** BRIEF **
Retype, word for word, every line of the records below starting at the one that contains "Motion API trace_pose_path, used" and ending at the one that contains "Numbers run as"; include both of those lines and nothing more.
• • • •
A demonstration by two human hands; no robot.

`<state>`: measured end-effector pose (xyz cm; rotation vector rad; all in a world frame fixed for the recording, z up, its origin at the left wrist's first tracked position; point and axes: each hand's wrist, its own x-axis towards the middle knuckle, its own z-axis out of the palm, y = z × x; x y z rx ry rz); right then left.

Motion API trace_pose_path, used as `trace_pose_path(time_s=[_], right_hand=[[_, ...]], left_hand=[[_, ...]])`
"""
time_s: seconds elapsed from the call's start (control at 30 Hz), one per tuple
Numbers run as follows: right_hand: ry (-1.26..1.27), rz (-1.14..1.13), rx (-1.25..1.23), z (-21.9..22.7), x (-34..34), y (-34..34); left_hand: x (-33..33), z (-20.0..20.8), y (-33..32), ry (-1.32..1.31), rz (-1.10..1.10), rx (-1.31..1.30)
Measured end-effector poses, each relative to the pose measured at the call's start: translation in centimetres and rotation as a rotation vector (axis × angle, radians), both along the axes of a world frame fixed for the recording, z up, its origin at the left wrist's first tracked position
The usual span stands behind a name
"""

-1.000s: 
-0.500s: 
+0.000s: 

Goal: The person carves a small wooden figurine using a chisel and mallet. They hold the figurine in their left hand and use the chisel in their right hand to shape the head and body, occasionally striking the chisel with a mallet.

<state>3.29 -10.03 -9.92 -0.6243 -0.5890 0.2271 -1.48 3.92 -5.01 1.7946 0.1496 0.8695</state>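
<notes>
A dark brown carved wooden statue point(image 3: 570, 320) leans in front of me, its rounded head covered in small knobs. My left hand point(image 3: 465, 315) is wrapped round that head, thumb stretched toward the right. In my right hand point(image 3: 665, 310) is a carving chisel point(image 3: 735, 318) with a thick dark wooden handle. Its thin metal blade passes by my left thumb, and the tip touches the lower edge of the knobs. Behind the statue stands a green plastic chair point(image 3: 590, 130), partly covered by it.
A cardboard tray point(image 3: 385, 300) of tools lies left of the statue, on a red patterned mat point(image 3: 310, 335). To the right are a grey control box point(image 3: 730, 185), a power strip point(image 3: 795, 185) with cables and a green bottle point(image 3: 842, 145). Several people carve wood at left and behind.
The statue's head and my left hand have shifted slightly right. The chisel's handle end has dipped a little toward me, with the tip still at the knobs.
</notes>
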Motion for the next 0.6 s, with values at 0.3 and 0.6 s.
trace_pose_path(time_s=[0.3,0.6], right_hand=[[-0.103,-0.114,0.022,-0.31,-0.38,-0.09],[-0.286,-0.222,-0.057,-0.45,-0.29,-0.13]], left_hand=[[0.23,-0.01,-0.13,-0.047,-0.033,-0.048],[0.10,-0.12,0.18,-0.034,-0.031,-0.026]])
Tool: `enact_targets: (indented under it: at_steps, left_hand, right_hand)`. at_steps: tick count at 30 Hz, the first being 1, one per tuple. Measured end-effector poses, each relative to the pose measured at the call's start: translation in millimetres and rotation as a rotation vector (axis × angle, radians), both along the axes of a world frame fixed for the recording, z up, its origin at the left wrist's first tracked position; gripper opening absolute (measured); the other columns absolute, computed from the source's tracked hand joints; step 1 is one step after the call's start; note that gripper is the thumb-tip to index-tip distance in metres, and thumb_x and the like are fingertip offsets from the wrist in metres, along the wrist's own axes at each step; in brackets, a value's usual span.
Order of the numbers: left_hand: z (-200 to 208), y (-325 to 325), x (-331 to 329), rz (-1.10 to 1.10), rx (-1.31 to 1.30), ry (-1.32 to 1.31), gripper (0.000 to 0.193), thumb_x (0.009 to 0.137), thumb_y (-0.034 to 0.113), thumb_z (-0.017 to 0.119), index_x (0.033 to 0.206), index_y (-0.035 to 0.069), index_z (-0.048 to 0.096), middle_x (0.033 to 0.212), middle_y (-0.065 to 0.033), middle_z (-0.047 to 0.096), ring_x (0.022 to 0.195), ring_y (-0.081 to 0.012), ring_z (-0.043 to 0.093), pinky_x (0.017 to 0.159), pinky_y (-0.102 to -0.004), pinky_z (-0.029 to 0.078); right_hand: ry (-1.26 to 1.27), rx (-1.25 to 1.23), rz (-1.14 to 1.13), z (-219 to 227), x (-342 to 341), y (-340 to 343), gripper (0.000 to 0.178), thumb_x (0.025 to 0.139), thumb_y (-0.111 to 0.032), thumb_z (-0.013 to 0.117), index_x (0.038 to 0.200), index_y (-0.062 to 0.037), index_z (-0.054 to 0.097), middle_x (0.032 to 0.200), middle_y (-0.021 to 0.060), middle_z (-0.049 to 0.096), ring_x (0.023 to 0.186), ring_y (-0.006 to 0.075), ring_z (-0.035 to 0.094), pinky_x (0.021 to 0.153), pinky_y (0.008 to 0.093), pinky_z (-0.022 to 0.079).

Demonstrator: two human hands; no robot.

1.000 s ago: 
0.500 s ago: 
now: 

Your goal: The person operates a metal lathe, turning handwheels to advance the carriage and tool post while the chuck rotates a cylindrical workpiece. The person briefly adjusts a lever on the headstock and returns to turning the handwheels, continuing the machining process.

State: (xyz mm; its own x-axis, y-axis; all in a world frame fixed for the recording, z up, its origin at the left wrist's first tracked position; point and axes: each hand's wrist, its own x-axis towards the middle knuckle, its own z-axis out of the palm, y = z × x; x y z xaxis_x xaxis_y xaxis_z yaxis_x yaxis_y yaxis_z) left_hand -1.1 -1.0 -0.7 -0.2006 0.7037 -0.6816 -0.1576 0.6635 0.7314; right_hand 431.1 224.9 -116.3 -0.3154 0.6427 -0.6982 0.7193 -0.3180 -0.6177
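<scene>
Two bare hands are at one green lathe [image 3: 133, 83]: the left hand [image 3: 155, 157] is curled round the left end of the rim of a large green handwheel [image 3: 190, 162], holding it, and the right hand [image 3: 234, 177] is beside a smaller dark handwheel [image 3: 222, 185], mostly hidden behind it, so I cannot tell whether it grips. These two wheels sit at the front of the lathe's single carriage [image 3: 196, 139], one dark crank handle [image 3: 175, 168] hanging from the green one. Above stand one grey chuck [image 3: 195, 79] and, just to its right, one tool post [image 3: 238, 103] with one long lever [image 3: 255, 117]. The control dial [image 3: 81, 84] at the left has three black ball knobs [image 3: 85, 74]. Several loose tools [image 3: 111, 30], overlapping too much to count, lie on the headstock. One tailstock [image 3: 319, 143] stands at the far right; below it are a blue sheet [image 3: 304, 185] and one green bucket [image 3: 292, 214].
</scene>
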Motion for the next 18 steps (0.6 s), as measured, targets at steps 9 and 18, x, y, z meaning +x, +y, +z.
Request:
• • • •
** RESPONSE **
Motion API trace_pose_path, used as `trace_pose_path(time_s=[_], right_hand=[[_, ...]], left_hand=[[_, ...]])`
"""
time_s: seconds elapsed from the call's start (control at 30 Hz), one per tuple
Numbers run as follows: right_hand: ry (-1.26..1.27), rz (-1.14..1.13), rx (-1.25..1.23), z (-21.9..22.7), x (-34..34), y (-34..34); left_hand: x (-33..33), z (-20.0..20.8), y (-33..32), ry (-1.32..1.31), rz (-1.10..1.10), rx (-1.31..1.30)

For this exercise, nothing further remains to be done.